# Task statement
Give back the data in full. Leave nothing out.

________________

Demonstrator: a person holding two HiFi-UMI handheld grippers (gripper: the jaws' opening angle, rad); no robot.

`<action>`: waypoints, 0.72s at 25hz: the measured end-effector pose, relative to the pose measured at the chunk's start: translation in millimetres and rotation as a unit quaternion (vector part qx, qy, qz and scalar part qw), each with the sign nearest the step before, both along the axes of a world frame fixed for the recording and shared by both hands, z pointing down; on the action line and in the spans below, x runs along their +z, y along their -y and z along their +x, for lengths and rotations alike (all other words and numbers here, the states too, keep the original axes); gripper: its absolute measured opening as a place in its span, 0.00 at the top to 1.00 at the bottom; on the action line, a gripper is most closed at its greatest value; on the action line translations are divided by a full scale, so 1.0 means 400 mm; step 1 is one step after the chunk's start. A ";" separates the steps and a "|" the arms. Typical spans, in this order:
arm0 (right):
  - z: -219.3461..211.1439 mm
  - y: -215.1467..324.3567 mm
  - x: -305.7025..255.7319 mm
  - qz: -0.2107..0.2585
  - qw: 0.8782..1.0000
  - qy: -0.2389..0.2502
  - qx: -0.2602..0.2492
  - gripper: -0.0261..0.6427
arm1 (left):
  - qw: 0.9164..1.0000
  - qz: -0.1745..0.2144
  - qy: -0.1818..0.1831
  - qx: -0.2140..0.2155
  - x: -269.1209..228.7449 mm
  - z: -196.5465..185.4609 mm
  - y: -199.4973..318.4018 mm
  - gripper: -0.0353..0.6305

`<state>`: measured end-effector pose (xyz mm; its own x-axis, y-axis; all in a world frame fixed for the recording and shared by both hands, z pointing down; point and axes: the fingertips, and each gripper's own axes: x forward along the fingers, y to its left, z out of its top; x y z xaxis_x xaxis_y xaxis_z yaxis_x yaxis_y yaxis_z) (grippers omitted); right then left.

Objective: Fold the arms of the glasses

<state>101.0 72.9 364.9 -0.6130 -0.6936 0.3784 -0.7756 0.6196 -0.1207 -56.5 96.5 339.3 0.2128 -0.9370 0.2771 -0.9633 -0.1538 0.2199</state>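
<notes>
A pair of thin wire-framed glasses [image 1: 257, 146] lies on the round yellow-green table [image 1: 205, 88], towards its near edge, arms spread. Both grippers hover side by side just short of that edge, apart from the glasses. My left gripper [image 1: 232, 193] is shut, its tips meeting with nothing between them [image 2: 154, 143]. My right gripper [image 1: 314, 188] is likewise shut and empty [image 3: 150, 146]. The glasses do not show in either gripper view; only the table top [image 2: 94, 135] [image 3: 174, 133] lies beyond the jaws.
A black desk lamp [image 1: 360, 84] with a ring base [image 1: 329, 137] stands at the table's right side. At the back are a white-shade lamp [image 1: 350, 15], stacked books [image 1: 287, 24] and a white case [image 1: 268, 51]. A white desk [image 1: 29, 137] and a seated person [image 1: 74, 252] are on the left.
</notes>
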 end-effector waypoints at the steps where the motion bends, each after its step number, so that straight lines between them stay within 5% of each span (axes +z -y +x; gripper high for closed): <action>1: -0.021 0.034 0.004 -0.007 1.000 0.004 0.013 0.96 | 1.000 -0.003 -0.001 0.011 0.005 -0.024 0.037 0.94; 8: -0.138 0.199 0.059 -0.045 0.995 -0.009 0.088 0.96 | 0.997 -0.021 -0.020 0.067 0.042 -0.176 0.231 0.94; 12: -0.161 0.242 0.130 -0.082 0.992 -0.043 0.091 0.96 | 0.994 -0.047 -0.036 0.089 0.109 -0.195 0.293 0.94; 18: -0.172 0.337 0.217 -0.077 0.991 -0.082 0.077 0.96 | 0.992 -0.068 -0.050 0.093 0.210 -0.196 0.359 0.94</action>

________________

# Result of this exercise
Demonstrator: a person holding two HiFi-UMI handheld grippers (gripper: the jaws' opening angle, rad); no robot.

`<action>`: waypoints, 0.72s at 25hz: the measured end-effector pose, relative to the pose measured at the chunk's start: translation in millimetres and rotation as a unit quaternion (vector part qx, qy, qz and scalar part qw), each with the sign nearest the step before, both along the axes of a world frame fixed for the recording and shared by both hands, z pointing down; on the action line and in the spans below, x runs along their +z, y along their -y and z along their +x, for lengths and rotations alike (all other words and numbers here, the states too, keep the original axes); gripper: its absolute measured opening as a place in its span, 0.00 at the top to 1.00 at the bottom; on the action line, a gripper is most closed at its greatest value; on the action line translations are divided by a full scale, so 1.0 means 400 mm; step 1 is one step after the chunk's start. A ";" separates the steps and a "|" the arms. Typical spans, in this order:
arm0 (right):
  - z: -219.3461..211.1439 mm
  - y: -215.1467..324.3567 mm
  - x: -305.7025..255.7319 mm
  - qz: -0.2107..0.2585
  - qw: 0.8782..1.0000
  - qy: -0.2389..0.2502
  - qx: -0.2602..0.2492
  - gripper: -0.0261..0.6427
arm1 (left):
  - qw: 0.9164..1.0000
  - qz: -0.1745..0.2144
  - qy: -0.1818..0.1831
  - qx: -0.2140..0.2155
  - x: -269.1209..228.7449 mm
  - z: -196.5465..185.4609 mm
  - y: -199.4973..318.4018 mm
  - gripper: -0.0353..0.6305

`<state>`: measured end-effector pose (xyz mm; its own x-axis, y-axis; all in a world frame fixed for the recording and shared by both hands, z pointing down; point and axes: the fingertips, and each gripper's own axes: x forward along the fingers, y to its left, z out of its top; x y z xaxis_x xaxis_y xaxis_z yaxis_x yaxis_y yaxis_z) (grippers omitted); right then left.

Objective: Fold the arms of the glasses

<state>101.0 72.9 364.9 -0.6130 -0.6936 0.3784 -0.7756 0.6196 -0.1207 -56.5 96.5 339.3 0.2128 -0.9370 0.2771 -0.9633 -0.1538 0.2199</state>
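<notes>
A pair of thin wire-framed glasses [image 1: 257, 146] lies on the round yellow-green table [image 1: 205, 88], towards its near edge, arms spread. Both grippers hover side by side just short of that edge, apart from the glasses. My left gripper [image 1: 232, 193] is shut, its tips meeting with nothing between them [image 2: 154, 143]. My right gripper [image 1: 314, 188] is likewise shut and empty [image 3: 150, 146]. The glasses do not show in either gripper view; only the table top [image 2: 94, 135] [image 3: 174, 133] lies beyond the jaws.
A black desk lamp [image 1: 360, 84] with a ring base [image 1: 329, 137] stands at the table's right side. At the back are a white-shade lamp [image 1: 350, 15], stacked books [image 1: 287, 24] and a white case [image 1: 268, 51]. A white desk [image 1: 29, 137] and a seated person [image 1: 74, 252] are on the left.
</notes>
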 end-effector waypoints at the steps where the motion bends, each after its step number, so that straight lines between them stay within 5% of each span (axes +z -y +x; gripper high for closed): <action>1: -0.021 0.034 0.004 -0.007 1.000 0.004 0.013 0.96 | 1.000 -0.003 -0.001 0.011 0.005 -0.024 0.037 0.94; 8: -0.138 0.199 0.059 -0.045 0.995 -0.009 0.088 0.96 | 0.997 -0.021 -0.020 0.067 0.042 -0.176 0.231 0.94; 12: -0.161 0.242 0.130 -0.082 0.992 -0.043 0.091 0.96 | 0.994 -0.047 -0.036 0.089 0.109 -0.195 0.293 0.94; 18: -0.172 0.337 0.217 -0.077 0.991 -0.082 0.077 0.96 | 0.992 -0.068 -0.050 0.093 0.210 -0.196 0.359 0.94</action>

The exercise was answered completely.